Deuxième enseignement, cette huile est un trésor qu’il ne faut surtout pas enfermer. On ne thésaurise pas la sagesse. Elle a pour fonction de rayonner, de se donner, d’être communication pour l’autre. Pas de repliement sur soi. On n’enferme pas la sagesse dans le coffre-fort de son ego.
Le texte du jésuite Maxime Gimenez est un soi très précieux pour s’ouvrir non seulement à la rencontre de l’amour de Dieu dans la profondeur de son être mais dans l’ouverture et non dans la réduction à soi autour de son moi souvent douloureux.
Lorsque l’on parle d’intériorité, on songe spontanément à cette sorte de repli introspectif sur soi que suggère le mouvement d’intériorisation ; mais si la « plongée » ne s’effectue que dans un sens, à savoir dans la profondeur de sa propre subjectivité, on est encore bien éloigné de l’intériorité authentique. L’intériorité n’est pas un état d’esprit mais un mouvement de l’esprit, elle est infiniment plus proche de la compassion que de l’introversion.
Plongée en soi certes mais ouverture à l’autre.

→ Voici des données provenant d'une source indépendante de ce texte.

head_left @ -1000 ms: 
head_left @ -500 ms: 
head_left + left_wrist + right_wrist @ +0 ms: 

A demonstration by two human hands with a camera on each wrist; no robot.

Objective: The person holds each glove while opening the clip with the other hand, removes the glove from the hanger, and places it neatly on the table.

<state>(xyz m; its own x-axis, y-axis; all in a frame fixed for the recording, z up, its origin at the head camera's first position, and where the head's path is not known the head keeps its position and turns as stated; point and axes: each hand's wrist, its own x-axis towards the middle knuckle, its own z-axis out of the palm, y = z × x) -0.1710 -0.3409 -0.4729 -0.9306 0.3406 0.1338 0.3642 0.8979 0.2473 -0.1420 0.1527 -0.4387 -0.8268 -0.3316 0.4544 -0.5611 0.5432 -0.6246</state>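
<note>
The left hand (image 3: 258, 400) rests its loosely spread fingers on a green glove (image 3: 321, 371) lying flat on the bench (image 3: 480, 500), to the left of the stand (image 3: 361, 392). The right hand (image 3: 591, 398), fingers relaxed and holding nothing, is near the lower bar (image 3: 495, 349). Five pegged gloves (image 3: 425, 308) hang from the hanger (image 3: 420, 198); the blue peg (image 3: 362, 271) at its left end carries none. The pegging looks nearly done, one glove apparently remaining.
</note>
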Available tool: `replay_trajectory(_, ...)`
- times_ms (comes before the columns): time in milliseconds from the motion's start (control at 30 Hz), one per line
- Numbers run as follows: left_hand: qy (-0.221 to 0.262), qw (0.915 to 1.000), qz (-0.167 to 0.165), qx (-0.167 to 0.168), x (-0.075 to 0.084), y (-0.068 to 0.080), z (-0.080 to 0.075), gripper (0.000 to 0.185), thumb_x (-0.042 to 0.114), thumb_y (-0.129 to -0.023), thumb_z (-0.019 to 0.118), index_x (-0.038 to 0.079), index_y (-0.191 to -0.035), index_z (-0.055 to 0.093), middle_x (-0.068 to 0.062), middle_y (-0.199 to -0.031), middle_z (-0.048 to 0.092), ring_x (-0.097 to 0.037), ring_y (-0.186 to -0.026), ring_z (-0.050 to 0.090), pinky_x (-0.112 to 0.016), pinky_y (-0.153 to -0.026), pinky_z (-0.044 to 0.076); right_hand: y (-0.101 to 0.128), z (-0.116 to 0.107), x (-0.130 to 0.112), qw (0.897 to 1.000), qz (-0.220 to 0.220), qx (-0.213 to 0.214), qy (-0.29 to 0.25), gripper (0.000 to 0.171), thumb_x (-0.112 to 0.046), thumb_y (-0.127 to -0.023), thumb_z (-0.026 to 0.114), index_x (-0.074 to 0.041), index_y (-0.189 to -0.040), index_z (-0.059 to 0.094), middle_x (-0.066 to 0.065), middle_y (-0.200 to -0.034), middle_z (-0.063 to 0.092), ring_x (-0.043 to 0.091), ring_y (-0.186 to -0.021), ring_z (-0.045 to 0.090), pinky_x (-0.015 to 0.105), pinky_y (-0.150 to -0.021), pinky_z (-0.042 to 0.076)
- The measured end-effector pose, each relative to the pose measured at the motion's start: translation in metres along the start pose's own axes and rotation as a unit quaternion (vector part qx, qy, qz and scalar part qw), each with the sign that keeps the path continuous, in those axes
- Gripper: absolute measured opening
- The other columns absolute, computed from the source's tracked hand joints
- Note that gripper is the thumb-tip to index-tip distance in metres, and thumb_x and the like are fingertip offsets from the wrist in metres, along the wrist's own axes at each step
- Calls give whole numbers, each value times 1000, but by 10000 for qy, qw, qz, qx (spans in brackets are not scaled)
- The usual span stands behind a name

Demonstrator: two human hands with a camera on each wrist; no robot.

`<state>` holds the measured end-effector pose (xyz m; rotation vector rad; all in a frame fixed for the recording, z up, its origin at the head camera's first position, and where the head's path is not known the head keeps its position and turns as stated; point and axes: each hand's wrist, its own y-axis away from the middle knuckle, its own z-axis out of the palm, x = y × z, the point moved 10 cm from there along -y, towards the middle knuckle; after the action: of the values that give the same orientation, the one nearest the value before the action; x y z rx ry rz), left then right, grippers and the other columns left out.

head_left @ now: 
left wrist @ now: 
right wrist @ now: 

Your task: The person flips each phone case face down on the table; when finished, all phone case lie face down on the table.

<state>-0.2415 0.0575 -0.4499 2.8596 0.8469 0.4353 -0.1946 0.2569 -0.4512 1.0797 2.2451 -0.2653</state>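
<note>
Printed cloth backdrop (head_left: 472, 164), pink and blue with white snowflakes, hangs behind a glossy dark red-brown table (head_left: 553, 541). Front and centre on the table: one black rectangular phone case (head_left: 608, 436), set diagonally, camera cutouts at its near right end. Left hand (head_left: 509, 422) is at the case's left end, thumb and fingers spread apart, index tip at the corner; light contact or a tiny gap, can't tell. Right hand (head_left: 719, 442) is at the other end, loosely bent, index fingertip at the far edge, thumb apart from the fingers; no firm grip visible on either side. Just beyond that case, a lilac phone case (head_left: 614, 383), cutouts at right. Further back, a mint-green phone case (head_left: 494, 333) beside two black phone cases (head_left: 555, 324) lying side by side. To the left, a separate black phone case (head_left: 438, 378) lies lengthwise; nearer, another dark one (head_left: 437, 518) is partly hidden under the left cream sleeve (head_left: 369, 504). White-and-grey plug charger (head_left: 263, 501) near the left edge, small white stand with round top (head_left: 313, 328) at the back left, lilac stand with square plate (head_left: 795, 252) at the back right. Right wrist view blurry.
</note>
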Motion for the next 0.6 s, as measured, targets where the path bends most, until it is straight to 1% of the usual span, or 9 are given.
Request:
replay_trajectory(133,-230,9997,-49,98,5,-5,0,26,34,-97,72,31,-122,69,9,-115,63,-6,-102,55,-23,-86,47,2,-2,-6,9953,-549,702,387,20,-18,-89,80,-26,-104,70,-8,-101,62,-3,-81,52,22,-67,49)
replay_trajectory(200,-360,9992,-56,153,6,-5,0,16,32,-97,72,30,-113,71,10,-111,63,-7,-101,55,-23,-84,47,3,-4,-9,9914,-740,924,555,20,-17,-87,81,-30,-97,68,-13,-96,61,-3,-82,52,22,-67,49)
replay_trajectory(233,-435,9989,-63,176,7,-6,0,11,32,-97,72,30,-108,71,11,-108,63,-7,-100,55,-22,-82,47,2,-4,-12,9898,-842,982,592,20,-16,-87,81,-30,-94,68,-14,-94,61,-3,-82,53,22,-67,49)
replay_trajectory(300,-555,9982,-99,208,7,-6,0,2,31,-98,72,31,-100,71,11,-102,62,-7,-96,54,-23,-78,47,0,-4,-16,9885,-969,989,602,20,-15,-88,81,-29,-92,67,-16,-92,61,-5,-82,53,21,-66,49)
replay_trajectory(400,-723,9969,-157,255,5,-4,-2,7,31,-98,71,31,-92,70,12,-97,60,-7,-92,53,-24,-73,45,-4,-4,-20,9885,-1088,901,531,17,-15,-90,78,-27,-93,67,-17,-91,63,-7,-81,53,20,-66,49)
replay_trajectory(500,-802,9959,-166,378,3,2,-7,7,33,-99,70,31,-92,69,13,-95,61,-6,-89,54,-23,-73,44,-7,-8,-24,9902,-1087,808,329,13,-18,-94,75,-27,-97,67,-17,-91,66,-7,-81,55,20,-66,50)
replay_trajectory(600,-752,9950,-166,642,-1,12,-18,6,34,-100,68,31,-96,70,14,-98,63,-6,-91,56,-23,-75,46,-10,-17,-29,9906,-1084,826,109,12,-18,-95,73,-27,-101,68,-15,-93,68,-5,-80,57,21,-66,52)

Le mouvement de l’intériorité consiste, précisément, à se rendre proche de ce qui « est », il consiste à se tenir dans la proximité de ce qui « est », tant à l’intérieur qu’à l’extérieur de soi. S’opère alors la réconciliation permanente entre l’intérieur et l’extérieur de toute réalité. Loin d’être un repli sur soi, l’intériorité est une attitude de non distance vis-à-vis des êtres et de soi-même, par la vertu d’une ouverture totale du cœur. Maxime Gimenez
Forts de cette prise de conscience, nous pouvons vivre l’Eucharistie comme le lieu privilégié où s’opère cette mystérieuse alchimie entre vie profonde et ouverture vers les autres. Le Fils s’offre au Père et nous offre au Père dans cette mystérieuse énergie de l’amour universel.